Below are the entries. Transcribe exactly the lines from the one with "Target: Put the" through the one with "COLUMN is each", ends included, and leave out all others.

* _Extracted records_
========
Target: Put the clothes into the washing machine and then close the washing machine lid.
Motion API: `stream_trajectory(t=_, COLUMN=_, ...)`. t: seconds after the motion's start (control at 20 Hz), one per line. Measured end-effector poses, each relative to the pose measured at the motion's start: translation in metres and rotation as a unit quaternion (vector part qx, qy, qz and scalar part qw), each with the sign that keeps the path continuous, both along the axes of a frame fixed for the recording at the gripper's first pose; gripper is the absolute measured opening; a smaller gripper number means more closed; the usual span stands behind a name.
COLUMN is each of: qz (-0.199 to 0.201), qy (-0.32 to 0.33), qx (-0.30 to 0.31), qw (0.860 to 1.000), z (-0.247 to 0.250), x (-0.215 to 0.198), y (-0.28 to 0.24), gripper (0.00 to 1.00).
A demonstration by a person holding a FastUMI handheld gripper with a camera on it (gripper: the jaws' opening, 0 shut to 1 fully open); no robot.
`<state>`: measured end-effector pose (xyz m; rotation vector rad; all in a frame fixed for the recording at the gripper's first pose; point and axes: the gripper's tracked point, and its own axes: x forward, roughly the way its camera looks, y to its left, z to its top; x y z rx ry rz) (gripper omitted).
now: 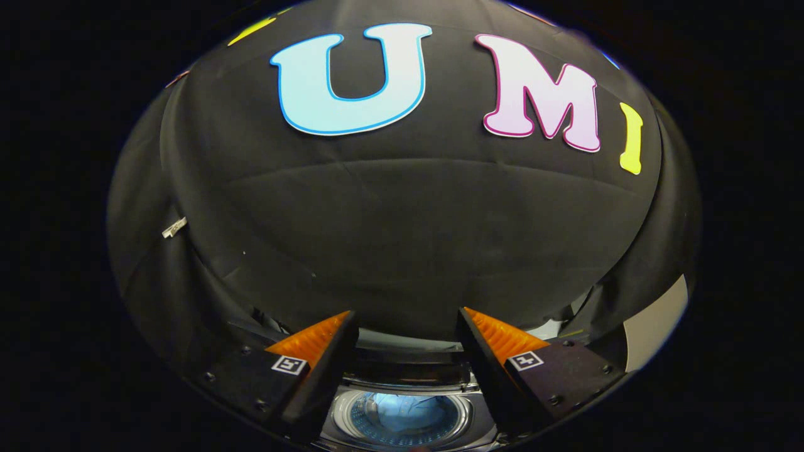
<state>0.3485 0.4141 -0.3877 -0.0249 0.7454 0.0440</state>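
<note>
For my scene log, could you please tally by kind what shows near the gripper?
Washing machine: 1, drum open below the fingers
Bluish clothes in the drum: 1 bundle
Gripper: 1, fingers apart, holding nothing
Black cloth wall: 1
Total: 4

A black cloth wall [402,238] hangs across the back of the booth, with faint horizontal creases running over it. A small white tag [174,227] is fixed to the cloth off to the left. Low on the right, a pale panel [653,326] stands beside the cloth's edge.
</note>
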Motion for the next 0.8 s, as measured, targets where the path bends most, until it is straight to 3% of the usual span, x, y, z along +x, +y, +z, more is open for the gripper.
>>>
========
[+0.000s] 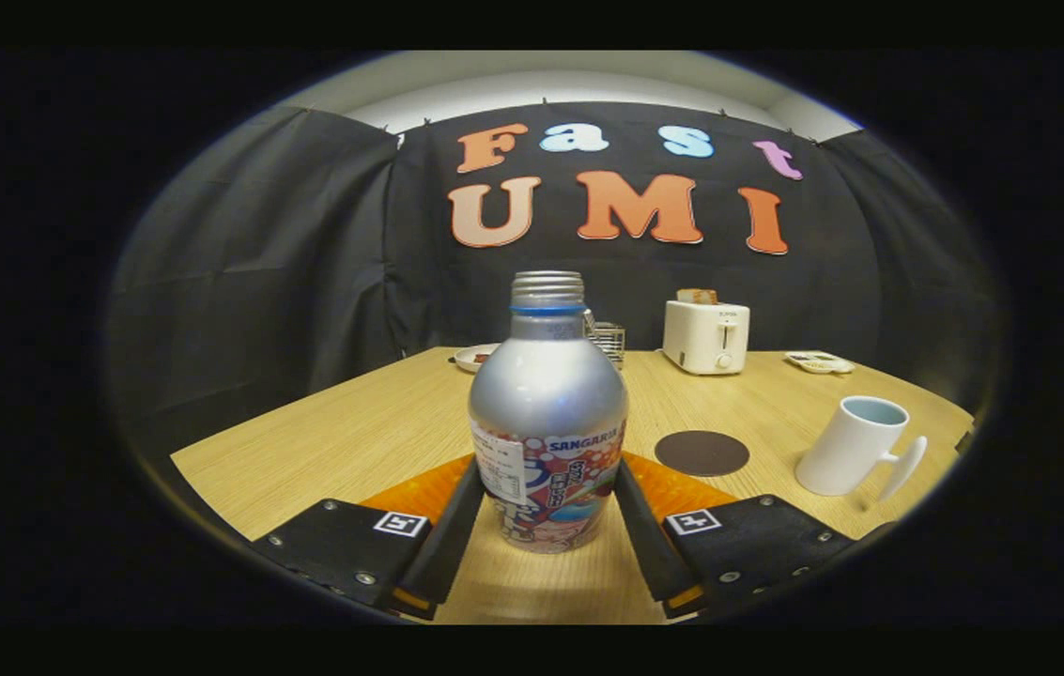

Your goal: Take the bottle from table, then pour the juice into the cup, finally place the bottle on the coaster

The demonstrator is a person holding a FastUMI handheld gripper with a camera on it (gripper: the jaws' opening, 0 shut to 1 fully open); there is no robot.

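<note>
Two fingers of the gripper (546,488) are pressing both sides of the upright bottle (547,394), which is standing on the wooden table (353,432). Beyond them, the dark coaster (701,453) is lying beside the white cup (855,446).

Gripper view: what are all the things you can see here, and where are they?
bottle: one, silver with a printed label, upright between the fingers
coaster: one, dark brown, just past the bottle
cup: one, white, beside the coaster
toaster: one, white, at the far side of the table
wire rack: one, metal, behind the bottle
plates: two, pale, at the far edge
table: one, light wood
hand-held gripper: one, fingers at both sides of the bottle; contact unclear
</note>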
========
* _EXERCISE RESPONSE_
Target: Put the clothes into the washing machine and then close the washing machine lid.
Motion API: `stream_trajectory(t=_, COLUMN=_, ...)`. t: seconds after the motion's start (control at 20 Hz), one per line. Measured end-effector poses, each relative to the pose measured at the motion's start: translation in metres and rotation as a unit quaternion (vector part qx, qy, qz and scalar part qw), each with the sign that keeps the path continuous, both along the axes of a frame fixed for the recording at the gripper's first pose; gripper is the absolute measured opening; a smaller gripper number means more closed; the usual span stands behind a name.
COLUMN is each of: qz (-0.199 to 0.201), qy (-0.32 to 0.33), qx (-0.30 to 0.31), qw (0.860 to 1.000), z (-0.247 to 0.250), x (-0.215 to 0.198), y (-0.28 to 0.24), gripper (0.00 to 1.00).

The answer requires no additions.